In the Adobe Summit area northwest of Elko, hypersthene andesite and hornblende-pyroxene andesite flows are about 350 feet thick. Individual flows often show a basal mudflow conglomerate of poorly sorted, subrounded to angular clasts of tuff and andesite in a brown-gray tuffaceous matrix (Solomon and Moore, 1982a, 1982b). Similar hornblende-hypersthene andesite and basaltic andesites are irregularly exposed north of the Adobe Range in the Hanks Creek Southwest and Hot Springs Creek Quadrangles (Coats, 1985).

In the Little Rock Creek, Soldier Cap, and Scraper Springs Quadrangles west of the Tuscarora Mountains this unit includes dark-gray to grayish-red, pyroxene and hornblende-pyroxene andesite, which are locally underlain by glassy air-fall tuff. This unit may correlate with the andesites of the Cornucopia district (Coats, 1985). Near Rock Creek, biotite andesite and porphyritic hornblende-biotite andesite are also present, and may have been erupted from a subcircular vent about half a mile in diameter along the western edge of the Mount Blitzen Quadrangle (Coats, 1985).

In the Mountain City Quadrangle, thin hornblende andesites are overlain by widely distributed pyroxene andesite with augite and hypersthene phenocrysts. This unit is apparently overlain by the volcanic and sedimentary rocks of Jones Creek that reach a maximum thickness of 1,000 feet in the Mountain City and Owyhee Quadrangles (Coats, 1971). This sequence is composed of medium to dark-gray, porphyritic flows and tuffs of pyroxene andesite and lesser hornblende andesite, which are locally opalized, bleached and iron stained (Coats, 1971). Phenocrysts are abundant and are composed of plagioclase, quartz, hornblende, sanidine and biotite. Minor amounts of gray air-fall tuff and vent-filling breccia, and basal gravels are also present in the unit (Coats, 1985).

In the Cornucopia mining district, hydrothermally (propylitized) altered pyroxene andesite or hornblende-pyroxene andesite is the ore-bearing wallrock for precious gold and silver bearing veins (Coats, 1967). Some hornblende and biotite welded tuffs and tuff breccias are also present in this volcanic sequence. This Cornucopia sequence is exposed to the southwest in the Burner Hills between the Owyhee River and Rock Creek drainages (Coats, 1985).

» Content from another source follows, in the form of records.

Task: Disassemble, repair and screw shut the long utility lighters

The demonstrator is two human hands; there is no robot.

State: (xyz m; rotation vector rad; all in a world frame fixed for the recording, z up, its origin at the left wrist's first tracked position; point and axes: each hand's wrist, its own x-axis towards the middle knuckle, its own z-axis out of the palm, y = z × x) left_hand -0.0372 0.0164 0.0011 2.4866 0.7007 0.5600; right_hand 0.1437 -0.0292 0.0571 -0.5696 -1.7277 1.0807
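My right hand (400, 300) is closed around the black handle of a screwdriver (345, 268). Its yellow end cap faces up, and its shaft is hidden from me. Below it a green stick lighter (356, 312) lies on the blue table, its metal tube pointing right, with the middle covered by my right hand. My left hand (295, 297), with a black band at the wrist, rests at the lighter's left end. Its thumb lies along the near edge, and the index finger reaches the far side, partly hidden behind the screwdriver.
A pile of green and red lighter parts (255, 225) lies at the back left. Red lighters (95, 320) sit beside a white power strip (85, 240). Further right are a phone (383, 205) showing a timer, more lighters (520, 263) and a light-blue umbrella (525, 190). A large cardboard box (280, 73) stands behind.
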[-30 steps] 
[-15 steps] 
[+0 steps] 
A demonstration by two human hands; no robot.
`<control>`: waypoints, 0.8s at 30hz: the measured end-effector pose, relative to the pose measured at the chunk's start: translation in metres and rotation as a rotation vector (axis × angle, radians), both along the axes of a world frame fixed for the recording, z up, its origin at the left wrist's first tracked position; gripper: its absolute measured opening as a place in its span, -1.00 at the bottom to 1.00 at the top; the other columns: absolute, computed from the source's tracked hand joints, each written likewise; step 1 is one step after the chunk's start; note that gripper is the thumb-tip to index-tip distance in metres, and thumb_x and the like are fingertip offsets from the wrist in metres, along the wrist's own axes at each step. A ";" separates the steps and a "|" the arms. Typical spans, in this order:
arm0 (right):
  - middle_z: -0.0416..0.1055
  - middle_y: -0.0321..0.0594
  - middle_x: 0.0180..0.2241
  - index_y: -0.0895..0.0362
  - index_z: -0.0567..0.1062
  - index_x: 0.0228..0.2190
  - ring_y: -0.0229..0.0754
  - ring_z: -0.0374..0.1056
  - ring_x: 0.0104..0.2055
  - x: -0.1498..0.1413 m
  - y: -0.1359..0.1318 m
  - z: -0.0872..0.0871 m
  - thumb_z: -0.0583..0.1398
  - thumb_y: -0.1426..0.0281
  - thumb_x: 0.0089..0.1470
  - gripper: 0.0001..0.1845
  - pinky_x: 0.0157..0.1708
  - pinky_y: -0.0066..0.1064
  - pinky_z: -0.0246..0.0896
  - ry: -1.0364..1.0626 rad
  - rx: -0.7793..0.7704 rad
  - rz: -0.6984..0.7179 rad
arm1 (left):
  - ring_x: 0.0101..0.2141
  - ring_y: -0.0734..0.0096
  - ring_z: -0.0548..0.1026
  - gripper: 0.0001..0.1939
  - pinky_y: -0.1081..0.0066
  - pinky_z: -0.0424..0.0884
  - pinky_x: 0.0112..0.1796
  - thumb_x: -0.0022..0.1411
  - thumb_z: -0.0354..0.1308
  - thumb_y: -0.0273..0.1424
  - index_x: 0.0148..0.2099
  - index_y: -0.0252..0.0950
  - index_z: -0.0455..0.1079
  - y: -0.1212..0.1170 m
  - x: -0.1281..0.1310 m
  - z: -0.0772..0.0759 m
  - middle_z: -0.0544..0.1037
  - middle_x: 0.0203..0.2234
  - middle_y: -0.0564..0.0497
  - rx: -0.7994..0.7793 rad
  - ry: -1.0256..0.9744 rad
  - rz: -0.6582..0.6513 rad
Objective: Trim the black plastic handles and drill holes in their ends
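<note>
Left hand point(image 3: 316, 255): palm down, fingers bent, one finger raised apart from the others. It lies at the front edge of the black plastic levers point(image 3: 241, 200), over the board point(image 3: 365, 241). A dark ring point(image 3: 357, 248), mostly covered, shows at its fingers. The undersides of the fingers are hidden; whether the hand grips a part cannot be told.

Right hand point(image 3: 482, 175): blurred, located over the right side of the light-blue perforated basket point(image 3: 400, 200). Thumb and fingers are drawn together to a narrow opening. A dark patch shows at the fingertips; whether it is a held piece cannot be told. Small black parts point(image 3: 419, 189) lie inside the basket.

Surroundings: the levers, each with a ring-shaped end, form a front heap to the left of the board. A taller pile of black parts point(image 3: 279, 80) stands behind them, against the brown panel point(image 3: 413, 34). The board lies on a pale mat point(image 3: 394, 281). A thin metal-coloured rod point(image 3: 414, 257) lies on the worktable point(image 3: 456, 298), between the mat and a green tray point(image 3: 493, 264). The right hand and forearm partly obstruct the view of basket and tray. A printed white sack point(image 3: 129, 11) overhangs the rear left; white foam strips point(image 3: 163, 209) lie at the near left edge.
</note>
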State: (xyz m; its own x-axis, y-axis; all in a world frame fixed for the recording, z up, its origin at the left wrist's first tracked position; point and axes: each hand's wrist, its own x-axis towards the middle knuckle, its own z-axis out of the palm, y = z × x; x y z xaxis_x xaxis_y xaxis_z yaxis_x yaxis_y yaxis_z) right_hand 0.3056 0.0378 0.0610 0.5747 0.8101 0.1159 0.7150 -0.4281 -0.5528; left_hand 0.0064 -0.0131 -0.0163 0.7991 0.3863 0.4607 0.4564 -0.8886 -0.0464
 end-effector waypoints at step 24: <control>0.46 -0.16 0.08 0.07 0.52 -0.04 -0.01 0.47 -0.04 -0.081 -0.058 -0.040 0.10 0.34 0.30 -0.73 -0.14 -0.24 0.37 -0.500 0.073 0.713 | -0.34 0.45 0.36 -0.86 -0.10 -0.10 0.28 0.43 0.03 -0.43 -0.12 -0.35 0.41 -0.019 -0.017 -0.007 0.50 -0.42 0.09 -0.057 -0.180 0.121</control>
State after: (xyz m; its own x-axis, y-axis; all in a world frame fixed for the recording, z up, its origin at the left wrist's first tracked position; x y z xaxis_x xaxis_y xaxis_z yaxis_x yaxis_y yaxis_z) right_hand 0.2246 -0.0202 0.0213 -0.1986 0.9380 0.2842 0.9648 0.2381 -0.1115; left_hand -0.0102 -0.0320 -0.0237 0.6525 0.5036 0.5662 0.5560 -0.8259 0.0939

Oligocene andesite and dacite older than 26 Ma are also present in White Pine and Lincoln Counties in the southern Egan, northern Pahroc and Seaman Ranges (Ekren and others, 1977). Hydrothermally altered dacites are grey-green porphyritic flows with plagioclase phenocrysts as large as 10 cm, and smaller mafic phenocrysts of pyroxene, biotite, and hornblende. The andesites are green with sparse plagioclase and pyroxene phenocrysts rarely exceeding 2 mm in length (Ekren and others, 1977).